[[ EXERCISE DATA, beginning ]]

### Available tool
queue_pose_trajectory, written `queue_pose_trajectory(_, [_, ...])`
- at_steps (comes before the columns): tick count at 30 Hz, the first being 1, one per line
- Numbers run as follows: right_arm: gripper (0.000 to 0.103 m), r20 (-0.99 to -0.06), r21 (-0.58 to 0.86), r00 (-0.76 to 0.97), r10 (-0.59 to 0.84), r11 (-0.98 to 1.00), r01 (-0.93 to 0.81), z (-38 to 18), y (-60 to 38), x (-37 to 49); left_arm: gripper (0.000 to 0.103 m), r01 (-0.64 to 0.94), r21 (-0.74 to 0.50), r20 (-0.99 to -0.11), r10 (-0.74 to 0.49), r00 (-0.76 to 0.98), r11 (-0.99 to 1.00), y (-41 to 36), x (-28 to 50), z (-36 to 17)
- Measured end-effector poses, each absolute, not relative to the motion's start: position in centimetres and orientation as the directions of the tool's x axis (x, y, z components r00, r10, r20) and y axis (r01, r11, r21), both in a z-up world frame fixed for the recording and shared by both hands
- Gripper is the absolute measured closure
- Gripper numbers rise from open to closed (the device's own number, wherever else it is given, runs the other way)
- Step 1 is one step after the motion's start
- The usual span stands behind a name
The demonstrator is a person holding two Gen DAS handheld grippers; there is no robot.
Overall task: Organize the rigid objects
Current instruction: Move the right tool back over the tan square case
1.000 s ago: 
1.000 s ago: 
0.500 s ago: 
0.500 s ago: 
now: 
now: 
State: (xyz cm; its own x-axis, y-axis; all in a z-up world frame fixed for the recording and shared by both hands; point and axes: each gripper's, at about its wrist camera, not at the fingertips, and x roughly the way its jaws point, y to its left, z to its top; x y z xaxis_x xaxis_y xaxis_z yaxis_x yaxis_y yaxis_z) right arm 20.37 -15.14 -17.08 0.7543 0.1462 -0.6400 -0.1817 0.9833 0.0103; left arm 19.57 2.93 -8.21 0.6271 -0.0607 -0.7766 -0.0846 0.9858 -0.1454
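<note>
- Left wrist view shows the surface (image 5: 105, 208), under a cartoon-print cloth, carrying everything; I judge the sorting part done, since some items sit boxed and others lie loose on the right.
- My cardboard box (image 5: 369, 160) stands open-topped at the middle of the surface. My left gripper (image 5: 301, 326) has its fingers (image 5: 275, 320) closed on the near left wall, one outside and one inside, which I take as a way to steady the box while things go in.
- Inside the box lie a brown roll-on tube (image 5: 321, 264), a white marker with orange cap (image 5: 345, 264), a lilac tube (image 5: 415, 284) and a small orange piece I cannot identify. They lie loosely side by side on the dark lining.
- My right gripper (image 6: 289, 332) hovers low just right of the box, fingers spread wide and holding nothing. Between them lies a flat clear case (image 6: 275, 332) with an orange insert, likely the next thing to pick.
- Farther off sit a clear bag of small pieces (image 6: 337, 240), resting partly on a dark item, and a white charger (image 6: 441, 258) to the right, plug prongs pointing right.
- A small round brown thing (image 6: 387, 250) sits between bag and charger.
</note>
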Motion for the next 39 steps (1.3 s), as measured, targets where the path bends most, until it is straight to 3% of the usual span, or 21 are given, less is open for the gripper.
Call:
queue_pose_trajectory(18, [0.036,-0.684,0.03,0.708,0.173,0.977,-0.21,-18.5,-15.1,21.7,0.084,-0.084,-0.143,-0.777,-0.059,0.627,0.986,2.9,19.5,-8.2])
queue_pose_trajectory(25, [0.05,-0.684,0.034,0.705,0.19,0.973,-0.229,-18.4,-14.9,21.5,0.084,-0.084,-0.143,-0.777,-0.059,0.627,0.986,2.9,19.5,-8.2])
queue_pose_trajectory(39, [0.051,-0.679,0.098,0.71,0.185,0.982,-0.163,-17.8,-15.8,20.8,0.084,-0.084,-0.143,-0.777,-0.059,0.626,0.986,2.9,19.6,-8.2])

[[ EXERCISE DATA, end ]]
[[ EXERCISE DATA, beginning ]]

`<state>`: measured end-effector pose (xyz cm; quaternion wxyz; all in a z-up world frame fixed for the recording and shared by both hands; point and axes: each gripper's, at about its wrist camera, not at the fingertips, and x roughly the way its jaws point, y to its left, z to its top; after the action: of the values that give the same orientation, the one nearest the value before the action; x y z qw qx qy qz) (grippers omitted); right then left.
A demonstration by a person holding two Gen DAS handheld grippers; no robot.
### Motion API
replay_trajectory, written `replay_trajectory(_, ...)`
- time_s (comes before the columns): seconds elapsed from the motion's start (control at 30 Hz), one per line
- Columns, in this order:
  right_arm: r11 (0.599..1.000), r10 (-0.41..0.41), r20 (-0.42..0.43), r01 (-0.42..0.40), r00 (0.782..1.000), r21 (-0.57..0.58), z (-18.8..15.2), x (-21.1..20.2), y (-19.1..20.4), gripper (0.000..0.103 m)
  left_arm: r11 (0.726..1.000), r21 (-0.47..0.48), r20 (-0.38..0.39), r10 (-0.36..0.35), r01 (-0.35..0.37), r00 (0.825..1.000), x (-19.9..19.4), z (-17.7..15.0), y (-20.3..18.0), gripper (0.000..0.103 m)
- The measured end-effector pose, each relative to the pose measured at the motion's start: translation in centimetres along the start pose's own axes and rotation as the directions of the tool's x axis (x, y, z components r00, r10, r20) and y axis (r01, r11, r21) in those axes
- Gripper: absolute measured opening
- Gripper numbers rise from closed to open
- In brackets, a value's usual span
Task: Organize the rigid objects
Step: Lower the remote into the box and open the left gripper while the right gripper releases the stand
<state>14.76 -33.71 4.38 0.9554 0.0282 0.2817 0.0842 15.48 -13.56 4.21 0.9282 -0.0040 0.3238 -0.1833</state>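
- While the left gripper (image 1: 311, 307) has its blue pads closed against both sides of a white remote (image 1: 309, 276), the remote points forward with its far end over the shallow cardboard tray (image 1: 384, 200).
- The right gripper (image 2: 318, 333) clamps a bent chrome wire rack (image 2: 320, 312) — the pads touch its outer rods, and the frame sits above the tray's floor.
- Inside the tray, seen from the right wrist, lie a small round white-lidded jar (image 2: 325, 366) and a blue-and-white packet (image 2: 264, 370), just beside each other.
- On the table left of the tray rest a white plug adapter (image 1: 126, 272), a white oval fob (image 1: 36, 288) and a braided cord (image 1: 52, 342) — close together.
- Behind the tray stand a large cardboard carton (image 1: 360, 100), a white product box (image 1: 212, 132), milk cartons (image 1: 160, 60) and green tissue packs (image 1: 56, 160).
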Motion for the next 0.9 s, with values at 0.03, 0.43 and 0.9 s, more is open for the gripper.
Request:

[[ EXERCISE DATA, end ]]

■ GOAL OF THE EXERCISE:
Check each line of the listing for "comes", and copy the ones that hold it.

■ ANSWER:
- at_steps (comes before the columns): tick count at 30 Hz, the first being 1, one per line
- time_s (comes before the columns): seconds elapsed from the motion's start (control at 30 Hz), one per line

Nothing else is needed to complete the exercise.